### Import libraries, metadata

In [None]:
import os
import librosa
from librosa.filters import mel as librosa_mel_fn
import pickle as pkl
import IPython.display as ipd
from tqdm.notebook import tqdm
import torch
import codecs
import matplotlib.pyplot as plt
%matplotlib inline

from g2p_en import G2p
from text import *
from text import cmudict
from text.cleaners import custom_english_cleaners
from text.symbols import symbols

# Mappings from symbol to numeric ID and vice versa:
symbol_to_id = {s: i for i, s in enumerate(symbols)}
id_to_symbol = {i: s for i, s in enumerate(symbols)}

csv_file = '/media/disk1/lyh/LJSpeech-1.1/metadata.csv'
root_dir = '/media/disk1/lyh/LJSpeech-1.1/wavs'
data_dir = '/media/disk1/lyh/LJSpeech-1.1/waveglow'

g2p = G2p()
metadata={}
with codecs.open(csv_file, 'r', 'utf-8') as fid:
    for line in fid.readlines():
        id, _, text = line.split("|")
        
        clean_char = custom_english_cleaners(text.rstrip())
        clean_phone = []
        for s in g2p(clean_char.lower()):
            if '@'+s in symbol_to_id:
                clean_phone.append('@'+s)
            else:
                clean_phone.append(s)
        
        metadata[id]={'char':clean_char,
                     'phone':clean_phone}

In [None]:
def text2seq(text):
    sequence = [symbol_to_id[c] for c in text]
    # Append EOS token
    sequence.append(symbol_to_id['~'])
    return sequence

### STFT

In [None]:
from stft import STFT

class TacotronSTFT(torch.nn.Module):
    def __init__(self,
                 filter_length=1024,
                 hop_length=256,
                 win_length=1024,
                 n_mel_channels=80,
                 sampling_rate=22050, 
                 mel_fmin=0.0,
                 mel_fmax=8000.0):
        super(TacotronSTFT, self).__init__()
        self.stft_fn = STFT(filter_length, hop_length, win_length)
        mel_basis = librosa_mel_fn(sampling_rate,
                                   filter_length,
                                   n_mel_channels,
                                   mel_fmin,
                                   mel_fmax)
        self.mel_basis = torch.from_numpy(mel_basis).float()

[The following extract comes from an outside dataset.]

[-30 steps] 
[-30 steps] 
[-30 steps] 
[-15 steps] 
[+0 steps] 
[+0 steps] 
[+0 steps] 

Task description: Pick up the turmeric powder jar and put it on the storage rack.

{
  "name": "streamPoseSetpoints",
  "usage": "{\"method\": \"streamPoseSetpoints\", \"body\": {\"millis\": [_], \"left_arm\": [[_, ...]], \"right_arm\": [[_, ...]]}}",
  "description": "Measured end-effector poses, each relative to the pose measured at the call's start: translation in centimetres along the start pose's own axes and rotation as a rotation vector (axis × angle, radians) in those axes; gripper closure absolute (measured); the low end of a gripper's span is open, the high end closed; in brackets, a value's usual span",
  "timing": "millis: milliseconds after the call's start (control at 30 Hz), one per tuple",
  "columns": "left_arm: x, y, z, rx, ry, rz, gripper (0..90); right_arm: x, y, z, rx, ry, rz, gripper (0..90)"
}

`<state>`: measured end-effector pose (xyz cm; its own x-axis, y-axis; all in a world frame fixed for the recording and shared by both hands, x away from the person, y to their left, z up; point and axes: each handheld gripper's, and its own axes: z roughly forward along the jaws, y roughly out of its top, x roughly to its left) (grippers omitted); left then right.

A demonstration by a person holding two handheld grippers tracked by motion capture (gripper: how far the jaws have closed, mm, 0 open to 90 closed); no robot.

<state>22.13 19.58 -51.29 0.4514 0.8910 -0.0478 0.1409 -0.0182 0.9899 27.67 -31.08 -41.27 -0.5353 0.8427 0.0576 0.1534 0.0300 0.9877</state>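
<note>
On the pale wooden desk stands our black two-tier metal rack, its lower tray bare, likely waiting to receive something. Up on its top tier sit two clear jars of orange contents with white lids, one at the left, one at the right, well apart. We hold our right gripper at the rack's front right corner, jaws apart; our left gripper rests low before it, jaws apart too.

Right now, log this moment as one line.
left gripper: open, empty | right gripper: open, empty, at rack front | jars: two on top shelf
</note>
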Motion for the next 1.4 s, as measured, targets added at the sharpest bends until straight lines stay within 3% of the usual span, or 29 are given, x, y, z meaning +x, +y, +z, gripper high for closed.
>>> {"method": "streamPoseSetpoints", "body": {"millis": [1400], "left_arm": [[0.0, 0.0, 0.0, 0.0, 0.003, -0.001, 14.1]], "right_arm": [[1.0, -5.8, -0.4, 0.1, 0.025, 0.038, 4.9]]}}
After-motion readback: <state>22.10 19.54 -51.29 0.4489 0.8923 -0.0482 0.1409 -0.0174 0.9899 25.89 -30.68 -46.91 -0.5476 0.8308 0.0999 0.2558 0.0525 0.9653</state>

    def wav_to_specs(self, y):
        assert(torch.min(y.data) >= -1)
        assert(torch.max(y.data) <= 1)

        magnitudes, _ = self.stft_fn.transform(y)
        mel_output = torch.matmul(self.mel_basis, magnitudes)
        melspec = torch.log(mel_output)
        
        return melspec

stft = TacotronSTFT()

### Others

In [None]:
def get_mel(filename):
    wav, sr = librosa.load(filename, sr=22050)
    wav = torch.FloatTensor(wav.astype(np.float32))
    
    melspec = stft.wav_to_specs(wav.unsqueeze(0))
    return melspec.squeeze(0), wav


def save_file(fname):
    wav_name = os.path.join(root_dir, fname) + '.wav'
    text = metadata[fname]['char']
    char_seq = torch.LongTensor( text2seq(metadata[fname]['char']) )
    phone_seq = torch.LongTensor( text2seq(metadata[fname]['phone']) )
    
    melspec, wav = get_mel(wav_name)
    '''
    with open(f'{data_dir}/char_seq/{fname}_sequence.pkl', 'wb') as f:
        pkl.dump(char_seq, f)
    with open(f'{data_dir}/phone_seq/{fname}_sequence.pkl', 'wb') as f:
        pkl.dump(phone_seq, f)
    with open(f'{data_dir}/melspectrogram/{fname}_melspectrogram.pkl', 'wb') as f:
        pkl.dump(melspec, f)
    '''
    return text, char_seq, phone_seq, melspec

### Save and Inspect Data

In [None]:
for k in tqdm(metadata.keys()):
    text, char_seq, phone_seq, melspec = save_file(k)
    if k == 'LJ001-0019':
        print("Text:")
        print(text)
        print()
        print("Melspectrogram:")
        plt.figure(figsize=(16,4))
        plt.imshow(melspec, aspect='auto', origin='lower')
        plt.show()